Anmuth told investors that the e-commerce giant retains a 40% share of the U.S. e-commerce market and “seems well positioned after doubling its fulfillment network and headcount since the start of the pandemic, while speeds faster delivery times, higher inventory levels, & earlier timing of holiday promotions should drive demand.”

“AMZN remains our best idea, but of course it is also subject to macroeconomic headwinds, as evidenced by the company’s Q4 revenue outlook,” the analyst wrote. “We estimate that AMZN’s share of US e-commerce rose about 240 bps Q/Q (Prime Day likely helped) as AMZN’s online stores rose +13% FXN Y/Y in 3Q and AMZN seller services (3P) grew +23% FXN Y/ Y in 3Q.”

However, the analyst noted that Amazon cited slowing demand trends later in the third quarter, and that macroeconomic pressures could weigh on consumer discretionary spending in the fourth quarter.

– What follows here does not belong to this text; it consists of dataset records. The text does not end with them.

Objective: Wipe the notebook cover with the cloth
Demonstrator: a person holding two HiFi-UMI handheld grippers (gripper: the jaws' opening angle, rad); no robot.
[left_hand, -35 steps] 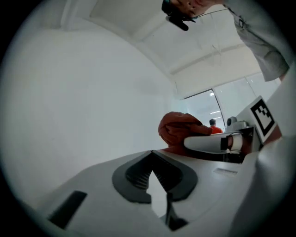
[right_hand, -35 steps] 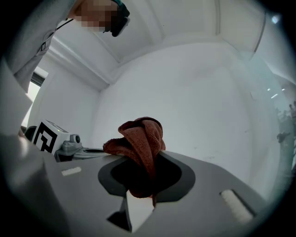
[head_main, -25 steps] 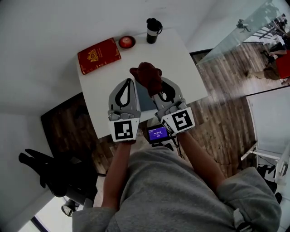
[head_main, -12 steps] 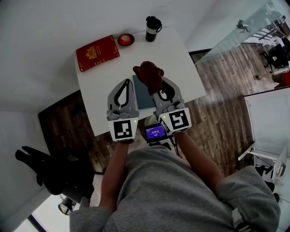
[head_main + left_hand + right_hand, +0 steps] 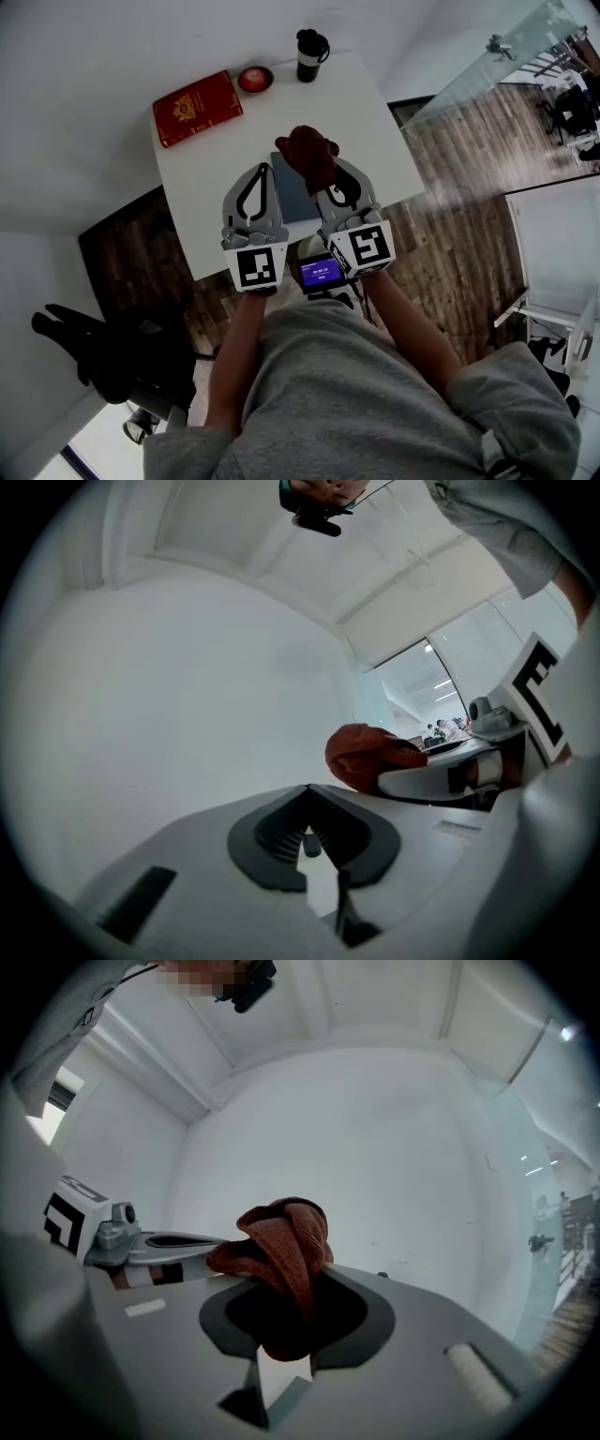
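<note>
No writing is legible; the red hardback book shows only a gold crest. Both grippers are held level, side by side above the white table: the left gripper has its jaws together and empty, while the right gripper clamps the crumpled rust-red cloth over the dark-grey notebook. A black lidded cup stands beyond.

I work in an office. Indicators: a white bench against plain white walls, wood-plank floor, a glass partition at far right with chairs beyond it, and a black chair near left.
</note>
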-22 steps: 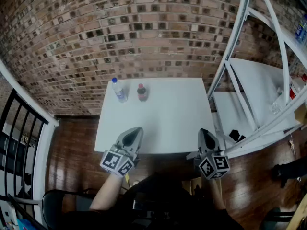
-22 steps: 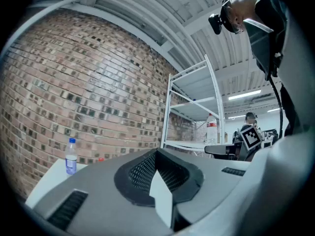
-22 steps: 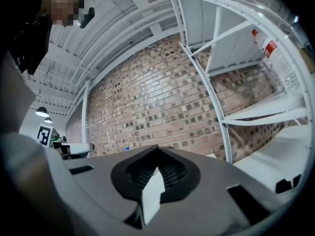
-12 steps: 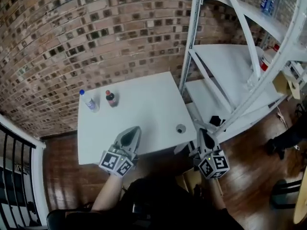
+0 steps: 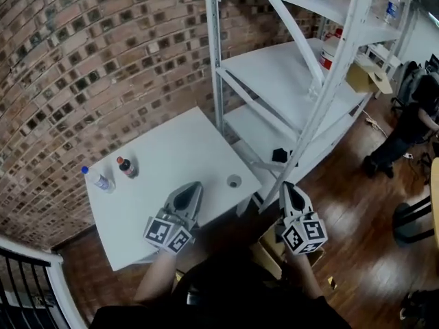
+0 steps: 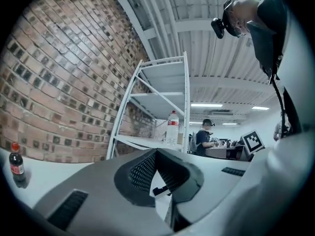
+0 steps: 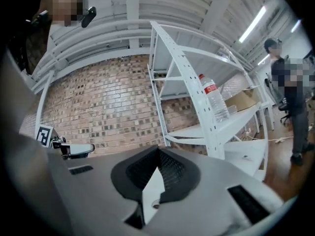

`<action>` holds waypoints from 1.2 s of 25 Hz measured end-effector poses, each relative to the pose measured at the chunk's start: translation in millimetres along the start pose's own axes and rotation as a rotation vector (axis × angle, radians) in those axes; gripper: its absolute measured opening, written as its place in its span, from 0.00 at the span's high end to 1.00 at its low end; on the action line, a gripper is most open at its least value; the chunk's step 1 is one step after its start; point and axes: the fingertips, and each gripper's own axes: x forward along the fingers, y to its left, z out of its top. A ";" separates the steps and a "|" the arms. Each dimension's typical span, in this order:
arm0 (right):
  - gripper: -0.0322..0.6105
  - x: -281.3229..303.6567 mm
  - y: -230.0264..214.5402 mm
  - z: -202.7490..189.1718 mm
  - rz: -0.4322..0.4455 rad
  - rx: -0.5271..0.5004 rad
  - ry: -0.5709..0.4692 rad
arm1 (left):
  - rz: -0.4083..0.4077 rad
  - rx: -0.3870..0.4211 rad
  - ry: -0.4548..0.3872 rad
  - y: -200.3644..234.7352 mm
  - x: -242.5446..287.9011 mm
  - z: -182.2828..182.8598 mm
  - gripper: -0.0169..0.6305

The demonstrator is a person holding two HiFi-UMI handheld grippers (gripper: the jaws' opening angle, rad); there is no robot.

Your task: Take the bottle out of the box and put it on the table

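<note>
Bottle (image 5: 127, 167): small, dark-filled and red-capped, upright near the far left edge of the white surface (image 5: 171, 149). A clear blue-capped bottle (image 5: 99, 180) stands just beside it. The left tool (image 5: 195, 186) has its jaws pressed together on nothing, over the surface's near edge; the dark bottle stands well apart, ahead and to its left. The right tool (image 5: 289, 186), likewise pressed together and empty, hangs beyond the surface's corner, near a cardboard box (image 5: 266, 253) on the floor.

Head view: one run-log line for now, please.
left gripper shut, empty | right gripper shut, empty | clear blue-capped plastic bottle, dark red-capped bottle upright on white table
</note>
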 end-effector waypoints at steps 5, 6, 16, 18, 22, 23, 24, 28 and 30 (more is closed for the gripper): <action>0.94 -31.4 -6.9 6.3 -0.122 -0.014 -0.039 | -0.125 -0.024 0.017 -8.5 17.8 -0.8 0.97; 0.94 -38.9 -7.5 7.2 -0.150 -0.022 -0.046 | -0.151 -0.029 0.020 -10.5 21.4 -1.5 0.97; 0.94 -164.5 -28.4 4.9 -0.530 -0.025 -0.087 | -0.465 -0.112 0.066 -76.4 54.3 -18.4 0.97; 0.94 -189.4 -25.4 0.9 -0.591 -0.022 -0.086 | -0.516 -0.120 0.085 -92.5 54.5 -24.3 0.97; 0.94 -248.6 -15.4 -5.0 -0.717 -0.009 -0.114 | -0.640 -0.134 0.122 -133.4 50.9 -33.8 0.97; 0.94 -262.7 -12.8 -7.4 -0.744 -0.005 -0.120 | -0.664 -0.136 0.128 -142.6 48.5 -36.0 0.97; 0.94 -276.0 -10.2 -11.4 -0.769 0.002 -0.124 | -0.684 -0.139 0.134 -150.8 45.5 -38.4 0.97; 0.94 -317.9 -2.7 -28.1 -0.850 0.037 -0.125 | -0.748 -0.148 0.168 -178.0 31.9 -49.6 0.97; 0.94 -328.4 -4.2 -31.4 -0.869 0.051 -0.135 | -0.764 -0.142 0.194 -187.9 30.0 -58.5 0.97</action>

Still, JPMorgan sees Amazon’s high inventory levels as an advantage during the holiday season, adding that the company “also has the advantage of 3P sellers.”

“Long term, we continue to believe that U.S. e-communication penetration can reach 40%+ of adjusted U.S. retail sales as AMZN and other retailers gain share in categories under-penetrated keys such as groceries, GIC, clothing and accessories, and furniture appliances/equipment,” Anmuth added.